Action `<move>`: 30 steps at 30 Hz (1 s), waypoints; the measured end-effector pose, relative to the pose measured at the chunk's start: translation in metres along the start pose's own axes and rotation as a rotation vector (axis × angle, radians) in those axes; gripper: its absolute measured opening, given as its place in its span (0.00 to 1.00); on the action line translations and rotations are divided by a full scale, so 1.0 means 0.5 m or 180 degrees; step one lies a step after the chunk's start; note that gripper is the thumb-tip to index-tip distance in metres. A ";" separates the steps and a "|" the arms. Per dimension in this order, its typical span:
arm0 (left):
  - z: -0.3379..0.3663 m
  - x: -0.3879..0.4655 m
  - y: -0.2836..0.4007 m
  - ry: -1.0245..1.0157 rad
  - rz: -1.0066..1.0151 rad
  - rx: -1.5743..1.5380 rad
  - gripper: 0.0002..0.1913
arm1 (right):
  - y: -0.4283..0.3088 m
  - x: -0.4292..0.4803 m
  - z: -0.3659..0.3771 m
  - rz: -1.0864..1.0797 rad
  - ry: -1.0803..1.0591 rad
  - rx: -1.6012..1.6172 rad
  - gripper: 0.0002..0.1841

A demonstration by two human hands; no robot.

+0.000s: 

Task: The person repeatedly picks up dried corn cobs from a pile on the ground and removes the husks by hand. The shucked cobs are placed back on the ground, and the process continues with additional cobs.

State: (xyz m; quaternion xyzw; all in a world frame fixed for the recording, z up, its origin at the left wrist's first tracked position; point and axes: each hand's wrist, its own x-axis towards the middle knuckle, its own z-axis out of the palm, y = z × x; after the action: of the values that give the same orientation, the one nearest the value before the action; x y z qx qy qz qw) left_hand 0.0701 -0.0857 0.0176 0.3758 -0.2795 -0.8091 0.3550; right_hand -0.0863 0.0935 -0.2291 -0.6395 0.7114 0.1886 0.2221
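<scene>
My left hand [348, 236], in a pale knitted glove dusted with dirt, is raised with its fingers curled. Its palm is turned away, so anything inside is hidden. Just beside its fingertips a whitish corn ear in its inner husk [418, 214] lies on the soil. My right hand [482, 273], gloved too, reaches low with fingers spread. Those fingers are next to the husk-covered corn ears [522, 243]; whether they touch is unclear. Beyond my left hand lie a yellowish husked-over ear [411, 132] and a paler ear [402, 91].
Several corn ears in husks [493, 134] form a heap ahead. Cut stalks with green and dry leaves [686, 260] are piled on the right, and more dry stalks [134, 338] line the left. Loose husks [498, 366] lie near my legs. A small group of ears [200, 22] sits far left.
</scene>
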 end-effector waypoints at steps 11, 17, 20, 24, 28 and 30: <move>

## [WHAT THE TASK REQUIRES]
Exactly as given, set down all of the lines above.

## [EXPECTED OUTPUT]
Action `<move>`: 30 steps at 30 Hz (1 s), waypoints; the measured end-effector pose, relative to the pose measured at the chunk's start: translation in metres along the start pose's own axes and rotation as a rotation vector (axis × angle, radians) in those axes; gripper: its absolute measured opening, given as its place in its span (0.00 to 1.00); on the action line translations and rotations are divided by a full scale, so 1.0 means 0.5 m or 180 degrees; step one lies a step after the chunk's start; note that gripper is the thumb-tip to index-tip distance in metres. A ";" separates the steps and a "|" the arms. Per dimension in this order, its typical span:
arm0 (left):
  - z: -0.3379..0.3663 m
  - x: -0.3879..0.4655 m
  - y: -0.2836..0.4007 m
  - ry: -1.0245..1.0157 rad
  - rz: -1.0066..1.0151 rad
  - rx: -1.5743..1.5380 rad
  - gripper: 0.0002..0.1913
arm1 (right):
  - y: -0.4283..0.3088 m
  - x: -0.4292..0.4803 m
  - z: -0.3659..0.3771 m
  - rz: -1.0864..1.0797 rad
  - ry: -1.0803..1.0591 rad
  - rx: -1.6012..1.6172 rad
  - gripper: 0.0002..0.1841

A demonstration by two human hands; no robot.

+0.000s: 

Task: The person repeatedly picks up dried corn cobs from a pile on the ground and removes the husks by hand. The shucked cobs are placed back on the ground, and the process continues with additional cobs.

State: (xyz m; quaternion xyzw; all in a world frame fixed for the recording, z up, its origin at the left wrist's first tracked position; point and axes: each hand's wrist, its own x-axis towards the middle knuckle, its own z-axis out of the palm, y = z × x; after the action: of the values that give the same orientation, the one nearest the value before the action; x y z qx qy qz qw) left_hand 0.0701 -0.0857 0.0176 0.3758 -0.2795 -0.8091 0.3550; right_hand -0.0863 0.0935 -0.2291 -0.6395 0.7114 0.1886 0.2221
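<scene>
My left hand [348, 236], in a pale knitted glove dusted with dirt, is raised with its fingers curled. Its palm is turned away, so anything inside is hidden. Just beside its fingertips a whitish corn ear in its inner husk [418, 214] lies on the soil. My right hand [482, 273], gloved too, reaches low with fingers spread. Those fingers are next to the husk-covered corn ears [522, 243]; whether they touch is unclear. Beyond my left hand lie a yellowish husked-over ear [411, 132] and a paler ear [402, 91].
Several corn ears in husks [493, 134] form a heap ahead. Cut stalks with green and dry leaves [686, 260] are piled on the right, and more dry stalks [134, 338] line the left. Loose husks [498, 366] lie near my legs. A small group of ears [200, 22] sits far left.
</scene>
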 end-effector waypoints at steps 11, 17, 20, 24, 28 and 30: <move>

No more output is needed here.